> _Problem to solve_
Exact copies of all the lines below are required, with the pictures omitted.

> _Data_
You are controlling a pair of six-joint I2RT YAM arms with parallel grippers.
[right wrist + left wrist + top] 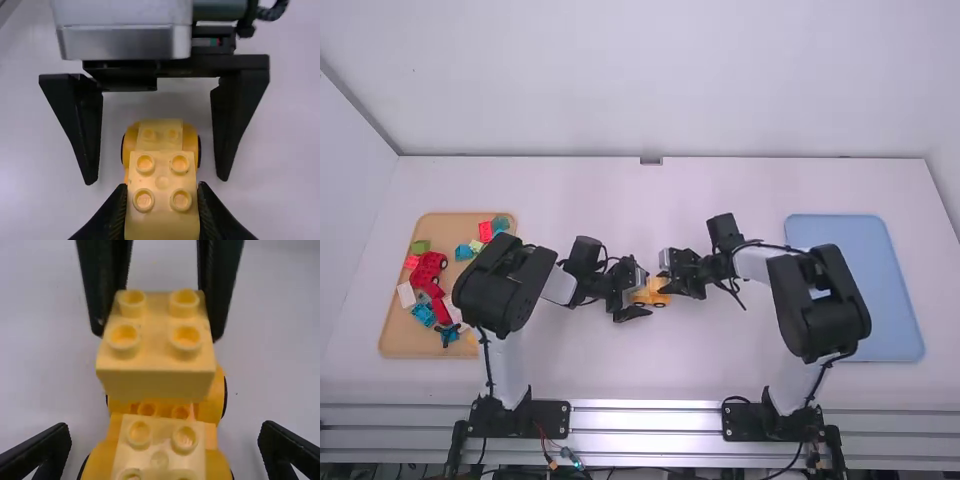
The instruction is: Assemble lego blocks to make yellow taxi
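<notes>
White table [670, 370]: tan tray [398, 338], blue tray [895, 310], yellow wheeled base [214, 402].

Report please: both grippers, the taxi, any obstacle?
Right gripper shut on block, above wheeled base. Left gripper open, base between fingers. No obstacle seen.

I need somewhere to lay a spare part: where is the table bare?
The table is bare on the far side, between tan tray and blue tray; nearer, between the arm bases. Crowded: left gripper and right gripper at the yellow car base; the tan tray's blocks.
</notes>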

> _Solution_
You are controlling a pair of six-joint I2RT YAM arms with parallel grippers.
[right wrist + left wrist + top] 
The instruction is: Assemble lego blocks to make yellow taxi
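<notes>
White table [670, 370]: tan tray [398, 338], blue tray [895, 310], yellow wheeled base [214, 402].

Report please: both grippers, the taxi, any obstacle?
Right gripper shut on block, above wheeled base. Left gripper open, base between fingers. No obstacle seen.

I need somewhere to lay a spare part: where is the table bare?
The table is bare on the far side, between tan tray and blue tray; nearer, between the arm bases. Crowded: left gripper and right gripper at the yellow car base; the tan tray's blocks.
</notes>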

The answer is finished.